Source records
━━━━

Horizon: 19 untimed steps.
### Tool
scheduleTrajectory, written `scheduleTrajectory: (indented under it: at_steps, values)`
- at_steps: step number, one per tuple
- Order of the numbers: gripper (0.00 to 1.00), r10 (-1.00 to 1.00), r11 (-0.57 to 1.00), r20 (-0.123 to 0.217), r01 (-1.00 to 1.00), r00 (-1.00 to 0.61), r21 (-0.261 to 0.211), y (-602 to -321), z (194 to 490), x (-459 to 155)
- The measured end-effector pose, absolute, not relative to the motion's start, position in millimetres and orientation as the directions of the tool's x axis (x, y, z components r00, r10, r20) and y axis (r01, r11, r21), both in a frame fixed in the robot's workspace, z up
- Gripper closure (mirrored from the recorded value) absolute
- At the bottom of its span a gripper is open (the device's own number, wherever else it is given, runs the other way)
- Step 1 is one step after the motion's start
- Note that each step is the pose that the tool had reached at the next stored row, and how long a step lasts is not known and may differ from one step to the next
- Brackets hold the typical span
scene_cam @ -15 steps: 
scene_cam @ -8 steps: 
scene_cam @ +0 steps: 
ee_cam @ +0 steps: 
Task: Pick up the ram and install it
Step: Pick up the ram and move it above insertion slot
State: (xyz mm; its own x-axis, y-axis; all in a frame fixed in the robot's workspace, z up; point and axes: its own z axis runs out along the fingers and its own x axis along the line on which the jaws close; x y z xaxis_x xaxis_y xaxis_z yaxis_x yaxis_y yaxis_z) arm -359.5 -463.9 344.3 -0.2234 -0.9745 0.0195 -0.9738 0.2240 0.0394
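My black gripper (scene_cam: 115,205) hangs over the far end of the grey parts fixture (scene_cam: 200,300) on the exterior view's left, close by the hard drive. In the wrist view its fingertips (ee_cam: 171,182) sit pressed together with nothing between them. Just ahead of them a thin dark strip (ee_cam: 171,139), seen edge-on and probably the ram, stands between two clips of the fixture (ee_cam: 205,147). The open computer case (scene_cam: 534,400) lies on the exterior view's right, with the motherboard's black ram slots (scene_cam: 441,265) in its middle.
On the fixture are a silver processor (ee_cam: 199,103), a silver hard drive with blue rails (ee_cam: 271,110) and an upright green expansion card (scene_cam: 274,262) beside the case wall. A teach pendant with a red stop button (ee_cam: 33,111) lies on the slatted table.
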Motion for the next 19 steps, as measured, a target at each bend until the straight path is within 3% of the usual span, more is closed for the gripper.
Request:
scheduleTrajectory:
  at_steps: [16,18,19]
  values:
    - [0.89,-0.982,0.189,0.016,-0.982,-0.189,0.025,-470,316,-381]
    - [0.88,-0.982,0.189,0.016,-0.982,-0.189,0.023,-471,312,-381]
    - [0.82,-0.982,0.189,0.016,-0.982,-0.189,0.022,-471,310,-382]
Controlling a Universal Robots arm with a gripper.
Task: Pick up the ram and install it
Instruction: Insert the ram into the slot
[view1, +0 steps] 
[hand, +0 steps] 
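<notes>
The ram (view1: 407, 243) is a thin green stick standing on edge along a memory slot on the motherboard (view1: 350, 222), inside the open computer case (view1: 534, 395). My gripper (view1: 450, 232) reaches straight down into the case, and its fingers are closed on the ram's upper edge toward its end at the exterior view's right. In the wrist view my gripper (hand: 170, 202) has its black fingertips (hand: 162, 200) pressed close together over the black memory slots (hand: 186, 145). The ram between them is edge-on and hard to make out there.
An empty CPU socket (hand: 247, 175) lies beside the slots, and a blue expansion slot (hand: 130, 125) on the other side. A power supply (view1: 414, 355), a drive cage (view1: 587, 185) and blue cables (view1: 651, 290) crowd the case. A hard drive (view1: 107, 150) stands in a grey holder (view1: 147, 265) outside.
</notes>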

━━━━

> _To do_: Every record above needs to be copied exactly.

> _Response box_:
Horizon: 19 untimed steps.
### Tool
scheduleTrajectory, written `scheduleTrajectory: (indented under it: at_steps, values)`
- at_steps: step number, one per tuple
- Order of the numbers: gripper (0.00 to 1.00), r10 (-1.00 to 1.00), r11 (-0.57 to 1.00), r20 (-0.123 to 0.217), r01 (-1.00 to 1.00), r00 (-1.00 to 0.61), r21 (-0.261 to 0.211), y (-602 to -321), z (194 to 490), x (-459 to 155)
- The measured end-effector pose, absolute, not relative to the motion's start, position in millimetres and orientation as the directions of the tool's x axis (x, y, z components r00, r10, r20) and y axis (r01, r11, r21), both in a frame fixed in the robot's workspace, z up
- Gripper closure (mirrored from the recorded value) absolute
- At the bottom of its span a gripper is open (the device's own number, wherever else it is given, runs the other way)
- Step 1 is one step after the motion's start
- Note that each step is the pose that the tool had reached at the next stored row, and how long a step lasts is not known and may differ from one step to the next
- Brackets hold the typical span
scene_cam @ -15 steps: 
scene_cam @ -8 steps: 
scene_cam @ +0 steps: 
ee_cam @ +0 steps: 
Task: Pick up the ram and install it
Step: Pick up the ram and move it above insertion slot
State: (xyz mm; its own x-axis, y-axis; all in a frame fixed in the robot's workspace, z up; point and axes: its own z axis runs out along the fingers and its own x axis along the line on which the jaws close; x y z xaxis_x xaxis_y xaxis_z yaxis_x yaxis_y yaxis_z) arm -359.5 -463.9 344.3 -0.2234 -0.9745 0.0195 -0.9738 0.2240 0.0394
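My black gripper (scene_cam: 115,205) hangs over the far end of the grey parts fixture (scene_cam: 200,300) on the exterior view's left, close by the hard drive. In the wrist view its fingertips (ee_cam: 171,182) sit pressed together with nothing between them. Just ahead of them a thin dark strip (ee_cam: 171,139), seen edge-on and probably the ram, stands between two clips of the fixture (ee_cam: 205,147). The open computer case (scene_cam: 534,400) lies on the exterior view's right, with the motherboard's black ram slots (scene_cam: 441,265) in its middle.
On the fixture are a silver processor (ee_cam: 199,103), a silver hard drive with blue rails (ee_cam: 271,110) and an upright green expansion card (scene_cam: 274,262) beside the case wall. A teach pendant with a red stop button (ee_cam: 33,111) lies on the slatted table.
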Motion for the next 19 steps, as measured, a target at each bend until the straight path is within 3% of the usual span, more is closed for the gripper.
Request:
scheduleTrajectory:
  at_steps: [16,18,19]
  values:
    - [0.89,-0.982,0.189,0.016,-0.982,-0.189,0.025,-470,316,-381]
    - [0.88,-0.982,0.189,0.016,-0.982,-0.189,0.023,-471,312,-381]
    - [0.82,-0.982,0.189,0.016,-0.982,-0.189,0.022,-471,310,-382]
Controlling a Universal Robots arm with a gripper.
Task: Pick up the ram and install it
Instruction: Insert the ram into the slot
[view1, +0 steps] 
[hand, +0 steps] 
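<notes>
The ram (view1: 407, 243) is a thin green stick standing on edge along a memory slot on the motherboard (view1: 350, 222), inside the open computer case (view1: 534, 395). My gripper (view1: 450, 232) reaches straight down into the case, and its fingers are closed on the ram's upper edge toward its end at the exterior view's right. In the wrist view my gripper (hand: 170, 202) has its black fingertips (hand: 162, 200) pressed close together over the black memory slots (hand: 186, 145). The ram between them is edge-on and hard to make out there.
An empty CPU socket (hand: 247, 175) lies beside the slots, and a blue expansion slot (hand: 130, 125) on the other side. A power supply (view1: 414, 355), a drive cage (view1: 587, 185) and blue cables (view1: 651, 290) crowd the case. A hard drive (view1: 107, 150) stands in a grey holder (view1: 147, 265) outside.
</notes>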

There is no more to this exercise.